### Task goal
Your answer should be the exact lines of the data below from the one containing "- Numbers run" through the one containing "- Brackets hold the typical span"; please include nothing else.

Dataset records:
--- START ---

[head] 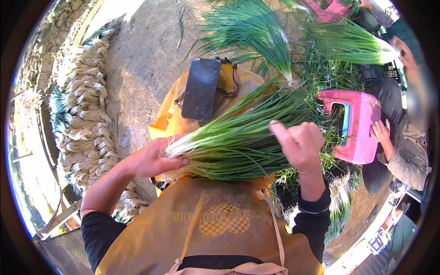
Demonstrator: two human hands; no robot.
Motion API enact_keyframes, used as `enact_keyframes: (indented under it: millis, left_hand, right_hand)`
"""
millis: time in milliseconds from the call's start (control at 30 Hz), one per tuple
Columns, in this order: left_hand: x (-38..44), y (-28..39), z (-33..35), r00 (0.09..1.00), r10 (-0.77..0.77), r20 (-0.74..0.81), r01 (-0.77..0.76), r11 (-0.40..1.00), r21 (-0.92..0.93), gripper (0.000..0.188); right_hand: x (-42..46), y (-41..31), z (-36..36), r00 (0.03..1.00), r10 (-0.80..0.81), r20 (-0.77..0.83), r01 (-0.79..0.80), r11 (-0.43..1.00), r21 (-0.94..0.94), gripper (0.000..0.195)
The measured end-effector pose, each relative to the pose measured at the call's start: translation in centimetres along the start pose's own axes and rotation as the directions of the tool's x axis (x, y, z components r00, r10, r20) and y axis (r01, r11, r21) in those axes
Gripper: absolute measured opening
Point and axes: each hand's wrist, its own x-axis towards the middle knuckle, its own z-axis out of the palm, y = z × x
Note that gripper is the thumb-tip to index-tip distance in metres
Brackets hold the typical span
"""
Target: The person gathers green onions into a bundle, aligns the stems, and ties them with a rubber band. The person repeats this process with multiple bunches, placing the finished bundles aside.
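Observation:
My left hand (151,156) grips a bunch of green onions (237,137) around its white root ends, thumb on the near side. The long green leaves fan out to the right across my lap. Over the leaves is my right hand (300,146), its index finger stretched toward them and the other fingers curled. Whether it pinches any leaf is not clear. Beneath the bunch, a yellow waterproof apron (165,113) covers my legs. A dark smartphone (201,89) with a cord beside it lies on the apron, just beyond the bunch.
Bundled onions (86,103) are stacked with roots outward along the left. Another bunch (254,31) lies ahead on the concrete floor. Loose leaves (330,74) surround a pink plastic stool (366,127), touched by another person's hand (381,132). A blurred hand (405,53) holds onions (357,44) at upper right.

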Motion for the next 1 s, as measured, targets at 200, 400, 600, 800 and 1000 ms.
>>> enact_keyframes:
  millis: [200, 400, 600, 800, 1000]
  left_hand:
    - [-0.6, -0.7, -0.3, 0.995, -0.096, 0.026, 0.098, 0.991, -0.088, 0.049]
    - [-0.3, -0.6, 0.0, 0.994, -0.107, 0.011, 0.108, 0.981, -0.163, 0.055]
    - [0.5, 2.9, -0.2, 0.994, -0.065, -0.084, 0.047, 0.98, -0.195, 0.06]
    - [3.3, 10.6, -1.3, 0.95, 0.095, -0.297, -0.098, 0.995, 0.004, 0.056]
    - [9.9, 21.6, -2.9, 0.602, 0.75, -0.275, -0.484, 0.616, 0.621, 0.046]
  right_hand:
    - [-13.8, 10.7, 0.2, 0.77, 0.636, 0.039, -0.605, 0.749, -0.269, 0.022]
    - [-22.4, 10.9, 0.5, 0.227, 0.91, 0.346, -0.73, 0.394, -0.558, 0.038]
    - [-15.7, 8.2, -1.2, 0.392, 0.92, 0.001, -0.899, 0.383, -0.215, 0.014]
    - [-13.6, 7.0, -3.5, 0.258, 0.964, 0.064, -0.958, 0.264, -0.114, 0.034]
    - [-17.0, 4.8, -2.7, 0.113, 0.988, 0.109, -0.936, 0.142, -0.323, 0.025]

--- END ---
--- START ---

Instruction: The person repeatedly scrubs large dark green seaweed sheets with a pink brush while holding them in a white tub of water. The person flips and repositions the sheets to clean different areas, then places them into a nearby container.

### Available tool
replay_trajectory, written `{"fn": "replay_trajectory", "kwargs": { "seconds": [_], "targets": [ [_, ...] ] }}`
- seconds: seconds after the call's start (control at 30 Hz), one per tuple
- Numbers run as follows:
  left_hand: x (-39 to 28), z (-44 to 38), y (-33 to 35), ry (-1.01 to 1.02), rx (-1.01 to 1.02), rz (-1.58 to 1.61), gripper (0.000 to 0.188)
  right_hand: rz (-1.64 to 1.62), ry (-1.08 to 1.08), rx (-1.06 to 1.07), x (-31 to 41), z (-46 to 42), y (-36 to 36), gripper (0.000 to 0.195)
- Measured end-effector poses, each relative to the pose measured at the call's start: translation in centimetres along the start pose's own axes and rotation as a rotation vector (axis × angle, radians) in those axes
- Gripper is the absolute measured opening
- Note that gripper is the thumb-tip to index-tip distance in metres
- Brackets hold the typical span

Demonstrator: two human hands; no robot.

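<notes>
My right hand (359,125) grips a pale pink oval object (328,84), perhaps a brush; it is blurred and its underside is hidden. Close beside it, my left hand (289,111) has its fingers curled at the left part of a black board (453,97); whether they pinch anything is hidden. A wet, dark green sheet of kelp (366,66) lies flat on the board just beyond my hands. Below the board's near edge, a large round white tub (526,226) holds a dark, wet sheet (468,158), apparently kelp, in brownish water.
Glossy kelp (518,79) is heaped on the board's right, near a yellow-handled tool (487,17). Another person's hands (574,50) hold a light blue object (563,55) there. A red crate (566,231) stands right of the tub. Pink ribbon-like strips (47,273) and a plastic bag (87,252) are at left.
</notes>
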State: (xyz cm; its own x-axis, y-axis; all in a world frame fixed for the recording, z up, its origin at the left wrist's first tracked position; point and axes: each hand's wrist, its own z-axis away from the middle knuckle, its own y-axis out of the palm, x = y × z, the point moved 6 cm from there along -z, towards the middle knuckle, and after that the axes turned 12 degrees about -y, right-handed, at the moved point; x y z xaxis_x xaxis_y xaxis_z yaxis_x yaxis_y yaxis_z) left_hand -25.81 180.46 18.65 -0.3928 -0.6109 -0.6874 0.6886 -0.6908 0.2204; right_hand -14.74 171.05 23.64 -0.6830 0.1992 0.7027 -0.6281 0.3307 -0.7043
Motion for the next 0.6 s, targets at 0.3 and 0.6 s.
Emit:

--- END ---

### Result of the exercise
- Numbers run as follows:
  left_hand: x (-39 to 28), z (-44 to 38), y (-33 to 35), ry (-1.01 to 1.02), rx (-1.01 to 1.02), rz (-1.58 to 1.61), gripper (0.000 to 0.188)
  right_hand: rz (-1.64 to 1.62), ry (-1.08 to 1.08), rx (-1.06 to 1.07), x (-31 to 41), z (-46 to 42), y (-36 to 36), gripper (0.000 to 0.195)
- Measured end-effector poses, each relative to the pose measured at the call's start: translation in centimetres along the start pose's own axes and rotation as a rotation vector (axis × angle, radians) in those axes
- Gripper is the absolute measured opening
- Note that gripper is the thumb-tip to index-tip distance in metres
- Brackets hold the typical span

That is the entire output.